What to work on: Please set down exactly the lines of the listing below from the line containing "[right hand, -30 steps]" through the line containing "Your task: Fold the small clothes", both lines included, leaving out all other lines.

Data for review:
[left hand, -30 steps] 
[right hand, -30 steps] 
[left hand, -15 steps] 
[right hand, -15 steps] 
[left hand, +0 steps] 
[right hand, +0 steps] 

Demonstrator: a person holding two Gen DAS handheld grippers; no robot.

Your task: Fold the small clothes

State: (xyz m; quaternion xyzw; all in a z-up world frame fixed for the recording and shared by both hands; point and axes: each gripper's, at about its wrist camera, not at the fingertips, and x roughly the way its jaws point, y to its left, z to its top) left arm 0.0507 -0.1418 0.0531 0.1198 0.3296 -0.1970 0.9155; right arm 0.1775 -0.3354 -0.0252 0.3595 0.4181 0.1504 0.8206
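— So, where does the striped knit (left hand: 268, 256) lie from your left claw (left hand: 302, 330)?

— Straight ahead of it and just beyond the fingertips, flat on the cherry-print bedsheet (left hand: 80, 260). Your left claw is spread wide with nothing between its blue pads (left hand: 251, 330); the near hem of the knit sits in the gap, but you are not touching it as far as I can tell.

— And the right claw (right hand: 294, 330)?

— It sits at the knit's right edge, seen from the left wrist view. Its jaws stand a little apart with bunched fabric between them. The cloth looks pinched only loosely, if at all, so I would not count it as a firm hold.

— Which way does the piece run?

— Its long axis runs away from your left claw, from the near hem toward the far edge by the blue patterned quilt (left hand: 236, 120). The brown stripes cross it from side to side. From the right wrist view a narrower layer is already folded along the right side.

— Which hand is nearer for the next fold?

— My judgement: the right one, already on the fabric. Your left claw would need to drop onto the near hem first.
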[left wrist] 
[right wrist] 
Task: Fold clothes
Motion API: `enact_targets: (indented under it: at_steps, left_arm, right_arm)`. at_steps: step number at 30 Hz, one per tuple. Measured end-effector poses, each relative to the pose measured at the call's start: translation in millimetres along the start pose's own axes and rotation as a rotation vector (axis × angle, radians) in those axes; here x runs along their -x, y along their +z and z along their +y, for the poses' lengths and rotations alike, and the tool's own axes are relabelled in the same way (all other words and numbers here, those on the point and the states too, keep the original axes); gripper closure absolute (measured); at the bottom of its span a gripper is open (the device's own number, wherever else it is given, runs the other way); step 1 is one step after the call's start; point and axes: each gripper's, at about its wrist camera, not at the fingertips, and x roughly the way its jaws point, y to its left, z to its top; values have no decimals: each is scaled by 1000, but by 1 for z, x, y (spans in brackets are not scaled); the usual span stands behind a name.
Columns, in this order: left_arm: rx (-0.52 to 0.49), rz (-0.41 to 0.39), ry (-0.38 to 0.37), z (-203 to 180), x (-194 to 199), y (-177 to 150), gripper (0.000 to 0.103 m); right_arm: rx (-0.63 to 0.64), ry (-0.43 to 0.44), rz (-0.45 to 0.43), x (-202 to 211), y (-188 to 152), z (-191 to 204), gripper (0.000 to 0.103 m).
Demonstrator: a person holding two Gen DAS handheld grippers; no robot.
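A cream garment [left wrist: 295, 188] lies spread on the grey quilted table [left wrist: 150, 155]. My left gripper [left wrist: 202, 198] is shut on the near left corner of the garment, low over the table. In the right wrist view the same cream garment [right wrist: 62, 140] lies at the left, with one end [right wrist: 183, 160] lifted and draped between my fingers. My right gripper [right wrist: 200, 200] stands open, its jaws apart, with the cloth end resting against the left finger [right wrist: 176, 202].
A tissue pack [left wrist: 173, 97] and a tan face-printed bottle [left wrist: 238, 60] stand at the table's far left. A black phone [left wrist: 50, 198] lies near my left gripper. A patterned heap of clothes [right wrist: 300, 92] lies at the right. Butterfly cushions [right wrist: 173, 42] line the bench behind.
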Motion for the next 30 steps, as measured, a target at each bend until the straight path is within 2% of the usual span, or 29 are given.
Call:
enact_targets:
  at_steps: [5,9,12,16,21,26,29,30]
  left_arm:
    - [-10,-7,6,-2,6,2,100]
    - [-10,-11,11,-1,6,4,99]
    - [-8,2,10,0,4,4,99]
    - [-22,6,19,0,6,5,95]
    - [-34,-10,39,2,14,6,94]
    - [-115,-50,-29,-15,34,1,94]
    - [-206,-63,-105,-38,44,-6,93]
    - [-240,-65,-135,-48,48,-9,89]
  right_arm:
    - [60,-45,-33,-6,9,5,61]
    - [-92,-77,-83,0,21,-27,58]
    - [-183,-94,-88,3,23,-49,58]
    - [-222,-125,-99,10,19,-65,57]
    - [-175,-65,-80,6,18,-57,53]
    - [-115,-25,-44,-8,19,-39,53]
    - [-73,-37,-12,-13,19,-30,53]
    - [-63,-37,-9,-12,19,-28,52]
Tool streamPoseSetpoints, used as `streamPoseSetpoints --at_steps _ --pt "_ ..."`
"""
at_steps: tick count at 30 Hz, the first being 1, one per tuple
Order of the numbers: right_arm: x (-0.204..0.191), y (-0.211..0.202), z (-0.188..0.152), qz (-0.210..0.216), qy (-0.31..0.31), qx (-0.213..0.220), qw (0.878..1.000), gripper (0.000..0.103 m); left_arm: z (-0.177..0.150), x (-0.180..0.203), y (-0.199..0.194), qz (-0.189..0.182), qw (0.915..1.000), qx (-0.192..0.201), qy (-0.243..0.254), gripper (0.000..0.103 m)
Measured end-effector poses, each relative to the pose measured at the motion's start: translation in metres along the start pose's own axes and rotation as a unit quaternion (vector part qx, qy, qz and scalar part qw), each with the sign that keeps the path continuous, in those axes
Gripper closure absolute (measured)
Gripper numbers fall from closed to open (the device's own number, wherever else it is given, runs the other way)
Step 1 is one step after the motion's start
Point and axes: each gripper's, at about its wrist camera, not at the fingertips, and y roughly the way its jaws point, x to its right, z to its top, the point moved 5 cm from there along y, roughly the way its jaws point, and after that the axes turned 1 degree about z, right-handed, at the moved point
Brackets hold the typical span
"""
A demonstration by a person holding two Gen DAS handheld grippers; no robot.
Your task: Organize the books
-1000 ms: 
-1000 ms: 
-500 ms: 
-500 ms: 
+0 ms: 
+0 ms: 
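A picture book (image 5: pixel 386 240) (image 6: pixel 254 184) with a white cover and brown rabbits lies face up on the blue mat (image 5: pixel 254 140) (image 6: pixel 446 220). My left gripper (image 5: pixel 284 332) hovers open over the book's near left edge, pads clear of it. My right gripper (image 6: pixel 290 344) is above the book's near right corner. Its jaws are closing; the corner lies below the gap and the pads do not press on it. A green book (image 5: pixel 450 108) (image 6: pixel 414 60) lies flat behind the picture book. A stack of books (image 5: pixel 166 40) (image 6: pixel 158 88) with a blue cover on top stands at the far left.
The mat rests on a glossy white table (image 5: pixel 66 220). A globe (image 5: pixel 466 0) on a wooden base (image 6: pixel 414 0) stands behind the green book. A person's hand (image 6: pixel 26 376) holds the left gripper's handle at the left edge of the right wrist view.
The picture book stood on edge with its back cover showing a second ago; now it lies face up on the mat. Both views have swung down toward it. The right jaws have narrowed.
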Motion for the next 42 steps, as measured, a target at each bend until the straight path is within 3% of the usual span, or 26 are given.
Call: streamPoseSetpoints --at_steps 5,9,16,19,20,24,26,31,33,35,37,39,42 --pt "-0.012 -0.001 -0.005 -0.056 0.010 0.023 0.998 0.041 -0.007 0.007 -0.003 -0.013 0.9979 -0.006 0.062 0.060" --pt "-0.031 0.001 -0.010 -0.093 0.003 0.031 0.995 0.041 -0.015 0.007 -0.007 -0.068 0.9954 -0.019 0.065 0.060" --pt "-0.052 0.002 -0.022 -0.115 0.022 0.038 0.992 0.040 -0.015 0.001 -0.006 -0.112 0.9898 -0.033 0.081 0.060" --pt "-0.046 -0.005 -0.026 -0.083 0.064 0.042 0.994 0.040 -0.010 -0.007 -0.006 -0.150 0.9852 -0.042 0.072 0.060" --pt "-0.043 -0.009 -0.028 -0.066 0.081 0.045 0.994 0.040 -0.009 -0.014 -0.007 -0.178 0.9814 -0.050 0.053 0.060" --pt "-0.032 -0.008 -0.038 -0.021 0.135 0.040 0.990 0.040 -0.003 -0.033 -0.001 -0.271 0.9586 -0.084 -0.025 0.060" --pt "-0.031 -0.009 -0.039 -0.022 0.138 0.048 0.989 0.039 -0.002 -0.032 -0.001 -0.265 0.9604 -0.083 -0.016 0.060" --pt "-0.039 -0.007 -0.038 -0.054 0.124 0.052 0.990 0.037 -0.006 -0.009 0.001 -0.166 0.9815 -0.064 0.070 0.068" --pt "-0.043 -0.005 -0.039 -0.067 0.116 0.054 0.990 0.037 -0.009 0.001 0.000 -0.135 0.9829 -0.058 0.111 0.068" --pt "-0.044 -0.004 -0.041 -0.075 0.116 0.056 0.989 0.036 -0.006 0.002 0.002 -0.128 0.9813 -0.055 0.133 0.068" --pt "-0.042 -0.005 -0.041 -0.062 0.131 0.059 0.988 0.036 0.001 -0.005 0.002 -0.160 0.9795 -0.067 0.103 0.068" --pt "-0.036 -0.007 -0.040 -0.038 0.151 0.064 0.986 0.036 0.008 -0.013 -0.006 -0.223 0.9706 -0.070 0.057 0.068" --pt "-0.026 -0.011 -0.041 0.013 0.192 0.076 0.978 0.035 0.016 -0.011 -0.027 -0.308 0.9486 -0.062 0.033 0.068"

Output for this exercise:
[right hand, -30 steps] 
[left hand, -15 steps] 
[right hand, -15 steps] 
[left hand, +0 steps] 
[right hand, +0 steps] 

Demonstrator: a person holding two Gen DAS handheld grippers; no robot.

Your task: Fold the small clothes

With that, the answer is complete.